Inner Bird

What is the real reason for my inner voice?
Is this ego?
Have I whispered so loudly
To all Grandfather trees
That my echo and sensations
Are no longer my own?

Has my inner bird
Whistled alone
In surrounding scenes of chaos,
And called home
Mother Hen
Whom I sit under this great canopy with?;
Oaks and Elms and Maples.

Does my voice match my vision?
Do I see sky blues,
And earthy browns,
With forest greens all around?
Or have I become muddled
Lack of colour:
Grays, black, and cement.

Warm Shoulder Tenderness (day 3150)

Early one morning I was out banging rocks
I saw a young lady, she looked long and lost
I asked her her name
That’s when she cried
Into my warm shoulder her sorrowful thoughts.

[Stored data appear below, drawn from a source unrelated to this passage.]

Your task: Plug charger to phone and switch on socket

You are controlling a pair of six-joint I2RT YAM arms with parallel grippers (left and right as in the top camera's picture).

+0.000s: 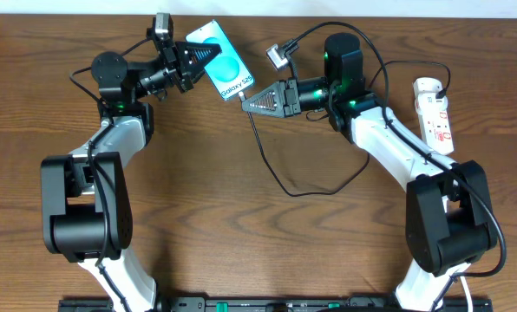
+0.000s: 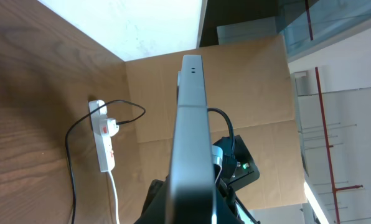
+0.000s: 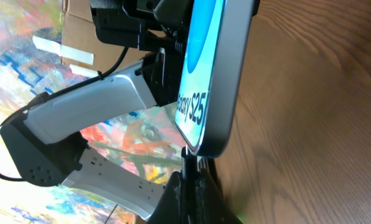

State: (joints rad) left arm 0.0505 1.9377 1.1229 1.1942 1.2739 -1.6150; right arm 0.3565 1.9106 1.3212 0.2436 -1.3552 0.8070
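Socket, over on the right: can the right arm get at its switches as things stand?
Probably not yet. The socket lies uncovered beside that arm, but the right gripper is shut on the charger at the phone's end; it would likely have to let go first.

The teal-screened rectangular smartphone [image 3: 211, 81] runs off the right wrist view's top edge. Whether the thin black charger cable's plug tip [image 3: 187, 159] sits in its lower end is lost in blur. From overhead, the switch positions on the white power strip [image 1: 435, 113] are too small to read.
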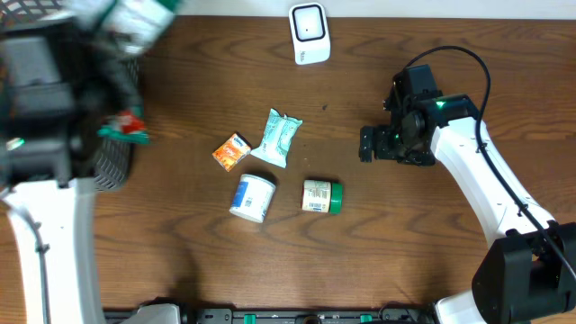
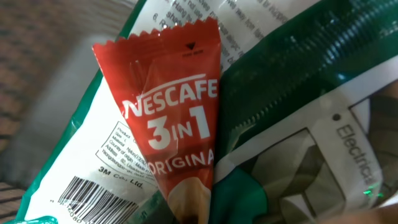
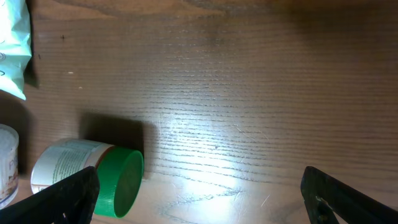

There’s the blue skies to look at,
The trees to go in,
The birds always calling
To give you a friend,
There’s the clouds that have every
Masterpiece within,
And I’ll be here, Honey
Forever, Amen.

That’s when she caught me to give me a kiss
One mighty big one I’d forgotten I missed
She leaned in and looked up
With those beautiful eyes
Into my warm shoulder her wonderful bliss.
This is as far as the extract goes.